● **ACTION ITEM**
Note each line of the entries that includes "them". Then copy those lines.

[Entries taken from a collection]
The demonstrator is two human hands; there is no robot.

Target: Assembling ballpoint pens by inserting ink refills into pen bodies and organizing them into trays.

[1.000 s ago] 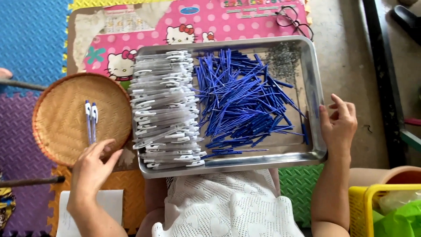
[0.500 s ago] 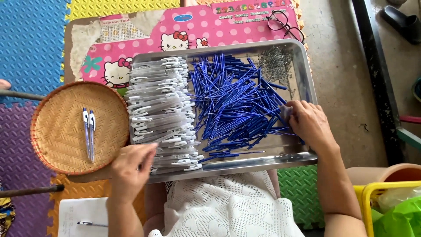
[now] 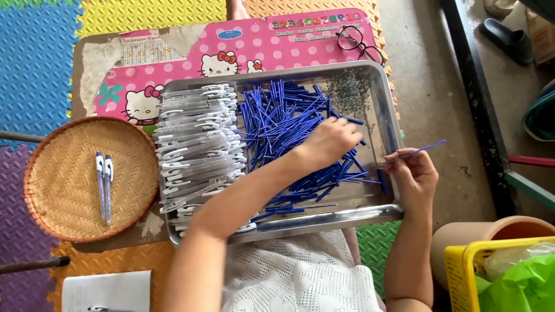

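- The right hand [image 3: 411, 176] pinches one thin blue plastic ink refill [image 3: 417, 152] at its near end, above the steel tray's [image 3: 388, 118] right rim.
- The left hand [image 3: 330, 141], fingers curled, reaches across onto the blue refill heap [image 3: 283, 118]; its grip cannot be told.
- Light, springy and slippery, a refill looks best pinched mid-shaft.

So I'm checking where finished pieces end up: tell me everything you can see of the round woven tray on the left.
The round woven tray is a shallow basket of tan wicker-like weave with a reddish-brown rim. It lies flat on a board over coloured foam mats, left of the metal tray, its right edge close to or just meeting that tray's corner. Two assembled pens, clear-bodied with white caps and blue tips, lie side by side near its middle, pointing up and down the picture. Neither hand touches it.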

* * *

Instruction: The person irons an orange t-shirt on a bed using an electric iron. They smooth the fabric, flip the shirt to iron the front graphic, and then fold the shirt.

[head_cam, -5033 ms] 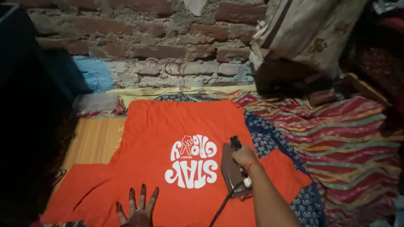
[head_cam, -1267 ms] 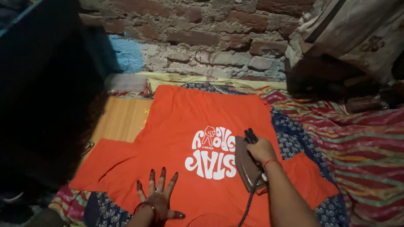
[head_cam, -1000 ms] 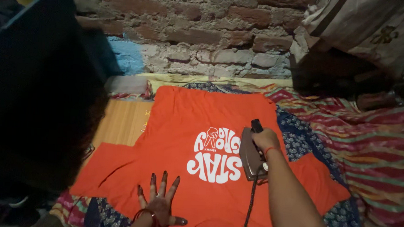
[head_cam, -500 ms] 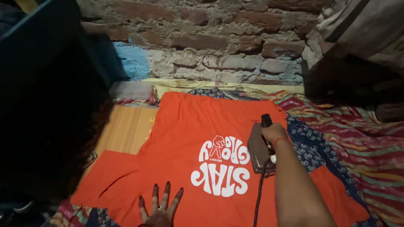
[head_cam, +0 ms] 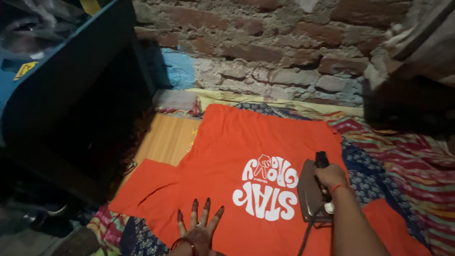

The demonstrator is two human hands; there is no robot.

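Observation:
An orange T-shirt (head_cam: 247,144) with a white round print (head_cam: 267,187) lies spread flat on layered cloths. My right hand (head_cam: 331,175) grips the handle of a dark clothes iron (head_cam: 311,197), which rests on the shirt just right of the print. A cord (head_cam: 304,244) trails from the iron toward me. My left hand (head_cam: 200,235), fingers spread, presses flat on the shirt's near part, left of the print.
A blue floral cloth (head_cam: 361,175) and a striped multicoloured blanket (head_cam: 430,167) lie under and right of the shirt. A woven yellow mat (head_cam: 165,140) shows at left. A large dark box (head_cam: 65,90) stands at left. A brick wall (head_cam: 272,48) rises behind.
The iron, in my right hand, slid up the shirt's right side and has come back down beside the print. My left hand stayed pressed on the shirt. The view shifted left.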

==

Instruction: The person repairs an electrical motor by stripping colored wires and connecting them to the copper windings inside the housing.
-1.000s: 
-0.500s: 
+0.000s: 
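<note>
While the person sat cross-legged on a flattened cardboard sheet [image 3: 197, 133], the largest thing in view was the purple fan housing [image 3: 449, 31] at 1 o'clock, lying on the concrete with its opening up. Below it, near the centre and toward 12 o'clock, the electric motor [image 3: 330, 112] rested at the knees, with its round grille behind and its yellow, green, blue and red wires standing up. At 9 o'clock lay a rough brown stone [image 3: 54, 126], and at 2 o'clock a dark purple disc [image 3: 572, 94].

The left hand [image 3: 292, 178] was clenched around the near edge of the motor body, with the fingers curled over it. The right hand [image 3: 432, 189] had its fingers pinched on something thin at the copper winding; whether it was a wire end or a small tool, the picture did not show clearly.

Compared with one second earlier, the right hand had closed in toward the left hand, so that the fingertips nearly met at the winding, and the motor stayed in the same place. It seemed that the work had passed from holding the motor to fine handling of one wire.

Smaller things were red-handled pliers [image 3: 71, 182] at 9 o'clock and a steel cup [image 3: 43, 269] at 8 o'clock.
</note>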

● **TASK RESPONSE**
Target: Assembling ballpoint pens by inserting ink refills into pen bodies and organizing them into trays.
Instruction: The person repairs an electrical motor by stripping colored wires and connecting them to the copper windings inside the housing.

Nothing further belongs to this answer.